◆ **Exercise objective**
Copy each line from the data that has the word "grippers" in it.

◆ **Given data**
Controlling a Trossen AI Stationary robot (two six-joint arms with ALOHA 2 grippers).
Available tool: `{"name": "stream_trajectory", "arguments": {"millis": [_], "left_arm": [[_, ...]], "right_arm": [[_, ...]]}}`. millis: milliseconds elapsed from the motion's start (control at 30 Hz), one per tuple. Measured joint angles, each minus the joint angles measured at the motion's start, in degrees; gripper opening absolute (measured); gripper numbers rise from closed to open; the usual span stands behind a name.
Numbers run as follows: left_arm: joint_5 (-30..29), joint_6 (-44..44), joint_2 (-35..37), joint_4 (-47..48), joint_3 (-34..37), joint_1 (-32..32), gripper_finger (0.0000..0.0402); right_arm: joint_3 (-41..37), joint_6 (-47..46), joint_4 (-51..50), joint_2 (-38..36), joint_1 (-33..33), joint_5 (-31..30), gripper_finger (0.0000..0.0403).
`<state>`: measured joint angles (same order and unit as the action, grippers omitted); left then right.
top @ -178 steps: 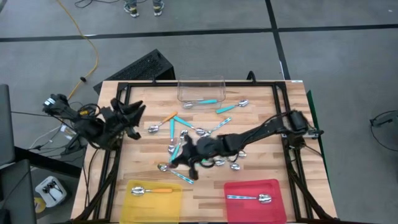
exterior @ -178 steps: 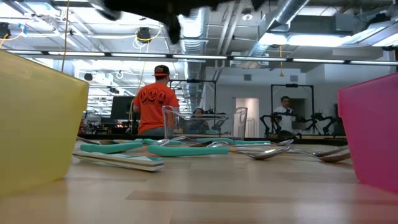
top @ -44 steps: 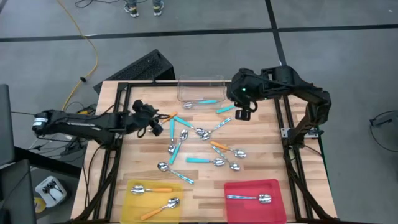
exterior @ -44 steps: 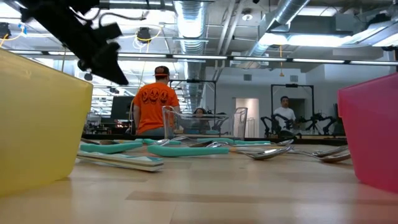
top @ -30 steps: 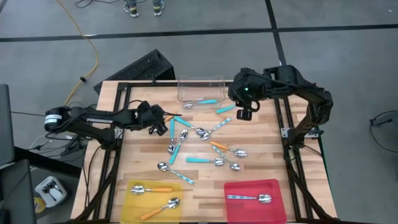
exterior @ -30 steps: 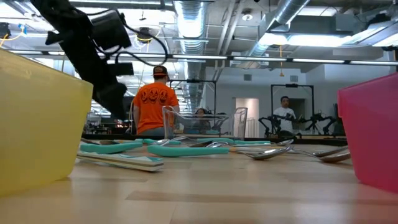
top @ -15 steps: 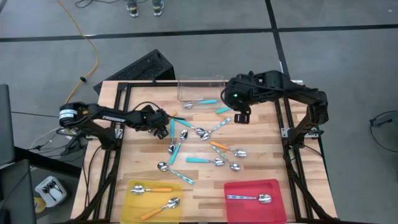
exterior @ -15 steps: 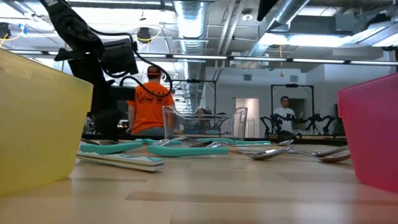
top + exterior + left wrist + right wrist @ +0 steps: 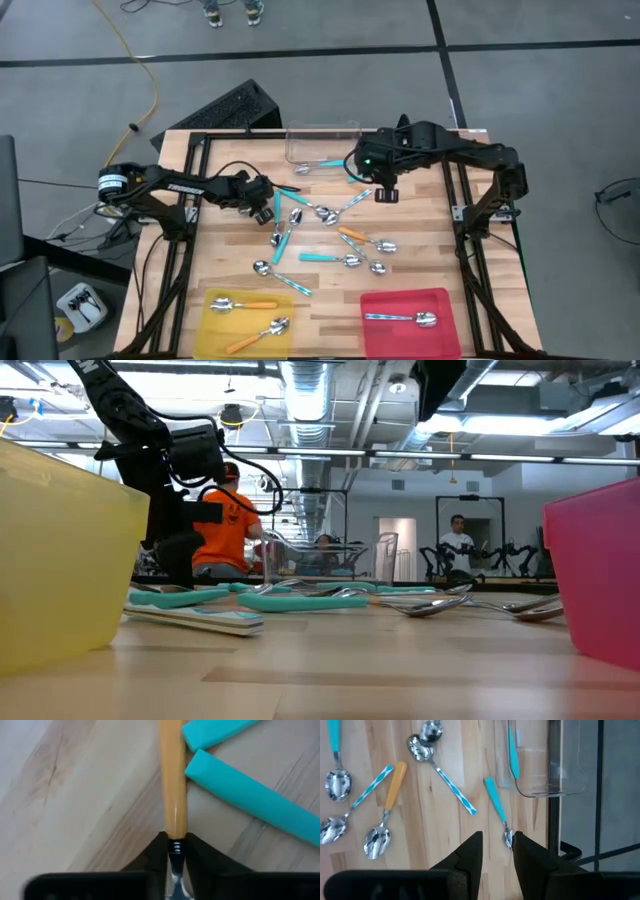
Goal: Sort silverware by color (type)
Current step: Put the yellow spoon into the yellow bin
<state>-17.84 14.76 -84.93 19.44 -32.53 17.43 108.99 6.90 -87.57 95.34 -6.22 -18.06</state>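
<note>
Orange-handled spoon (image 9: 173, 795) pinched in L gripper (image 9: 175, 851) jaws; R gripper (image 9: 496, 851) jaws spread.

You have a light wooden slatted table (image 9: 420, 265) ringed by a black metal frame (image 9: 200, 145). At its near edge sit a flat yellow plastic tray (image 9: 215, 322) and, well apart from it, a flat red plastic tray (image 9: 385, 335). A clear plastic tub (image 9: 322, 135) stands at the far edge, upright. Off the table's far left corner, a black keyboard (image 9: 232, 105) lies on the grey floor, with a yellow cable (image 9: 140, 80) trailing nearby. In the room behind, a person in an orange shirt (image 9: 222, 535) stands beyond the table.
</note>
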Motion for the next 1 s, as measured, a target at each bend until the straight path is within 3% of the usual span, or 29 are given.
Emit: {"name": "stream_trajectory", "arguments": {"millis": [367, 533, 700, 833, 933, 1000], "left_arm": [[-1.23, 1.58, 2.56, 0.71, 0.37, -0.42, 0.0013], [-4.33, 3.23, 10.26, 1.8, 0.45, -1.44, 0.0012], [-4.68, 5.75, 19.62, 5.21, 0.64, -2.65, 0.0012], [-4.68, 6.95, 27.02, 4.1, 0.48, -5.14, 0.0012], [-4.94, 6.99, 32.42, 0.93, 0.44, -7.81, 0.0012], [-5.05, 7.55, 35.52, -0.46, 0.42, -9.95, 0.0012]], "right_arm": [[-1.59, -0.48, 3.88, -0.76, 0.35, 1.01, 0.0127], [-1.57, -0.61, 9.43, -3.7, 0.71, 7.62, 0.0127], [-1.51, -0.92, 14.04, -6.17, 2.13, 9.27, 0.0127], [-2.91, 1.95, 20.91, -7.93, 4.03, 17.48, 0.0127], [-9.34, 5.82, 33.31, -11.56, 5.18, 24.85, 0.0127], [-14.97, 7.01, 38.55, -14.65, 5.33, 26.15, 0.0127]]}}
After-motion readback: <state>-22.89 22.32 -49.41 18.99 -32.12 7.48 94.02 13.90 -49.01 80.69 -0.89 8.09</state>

◆ **Task response**
Controlling a Trossen AI Stationary robot (two six-joint arms with ALOHA 2 grippers).
`<state>`: measured joint angles (same order and unit as the action, grippers omitted); left then right.

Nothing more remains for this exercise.